Required action: Would you repeat exactly the part of the listing below that runs from the line containing "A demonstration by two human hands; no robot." down to the line containing "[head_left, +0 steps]", inclusive, and nothing else?

Recorded information:

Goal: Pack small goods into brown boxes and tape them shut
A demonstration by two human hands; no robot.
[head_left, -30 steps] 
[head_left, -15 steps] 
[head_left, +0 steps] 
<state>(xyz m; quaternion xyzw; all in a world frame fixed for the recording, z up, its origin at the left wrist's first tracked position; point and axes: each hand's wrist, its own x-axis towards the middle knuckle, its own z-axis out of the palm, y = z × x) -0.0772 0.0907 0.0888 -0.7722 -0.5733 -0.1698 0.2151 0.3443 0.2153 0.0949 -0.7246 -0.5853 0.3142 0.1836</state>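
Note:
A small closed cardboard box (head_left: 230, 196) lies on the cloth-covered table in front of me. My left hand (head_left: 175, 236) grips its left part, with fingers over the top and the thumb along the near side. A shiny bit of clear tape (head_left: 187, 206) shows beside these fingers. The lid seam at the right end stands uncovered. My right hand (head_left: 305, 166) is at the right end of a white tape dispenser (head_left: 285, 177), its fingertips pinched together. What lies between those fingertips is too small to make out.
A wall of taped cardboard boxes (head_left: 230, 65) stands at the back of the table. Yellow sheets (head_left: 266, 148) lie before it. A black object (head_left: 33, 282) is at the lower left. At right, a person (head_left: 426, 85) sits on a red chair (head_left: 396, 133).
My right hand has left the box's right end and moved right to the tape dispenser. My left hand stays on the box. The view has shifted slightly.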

Written response:
A demonstration by two human hands; no robot.
[head_left, -30 steps] 
[head_left, -15 steps] 
[head_left, +0 steps] 

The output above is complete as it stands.